De plus en plus, les produits d'emballage exigent leurs propres systèmes d'inspection personnalisés pour parfaire la qualité, éliminer les faux rejets, améliorer le rendement et éliminer le risque de rappel. Sur la ligne de conditionnement, les applications de vision industrielle fondamentales incluent, entre autres, l'inspection de l'étiquette apposée sur l'emballage pour vérifier qu'elle est bien présente, correcte, droite et lisible. Les autres inspections simples effectuées sur l'emballage concernent la présence de l'étiquette, sa position, sa qualité (absence d'irrégularités, de déchirures ou de bulles) et sa lisibilité (présence et lisibilité du code-barres et des codes de date/lot).
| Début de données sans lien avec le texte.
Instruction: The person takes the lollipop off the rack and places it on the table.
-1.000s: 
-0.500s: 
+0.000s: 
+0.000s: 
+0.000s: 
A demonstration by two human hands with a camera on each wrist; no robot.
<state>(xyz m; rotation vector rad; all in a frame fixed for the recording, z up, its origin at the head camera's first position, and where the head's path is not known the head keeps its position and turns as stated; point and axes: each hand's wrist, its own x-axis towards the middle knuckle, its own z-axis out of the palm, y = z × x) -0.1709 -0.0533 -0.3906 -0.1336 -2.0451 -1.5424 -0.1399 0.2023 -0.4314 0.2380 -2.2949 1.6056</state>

Les emballages tels que les bouteilles, les cannettes, les caisses et les boîtes, utilisés dans de nombreux secteurs, notamment l'agroalimentaire, les produits de consommation et la logistique, ne peuvent toutefois pas toujours être inspectés de façon précise par la vision industrielle classique. Pour les applications qui présentent des défauts variables et imprévisibles sur des surfaces prêtant à confusion, par exemple celles à motifs ou avec des reflets spéculaires, les fabricants s'appuient généralement sur la flexibilité et la prise de décision basée sur le jugement des inspecteurs humains. Le recours à ces derniers présente cependant un gros inconvénient pour le secteur des biens de consommation conditionnés moderne : ils ne parviennent pas toujours à suivre la cadence.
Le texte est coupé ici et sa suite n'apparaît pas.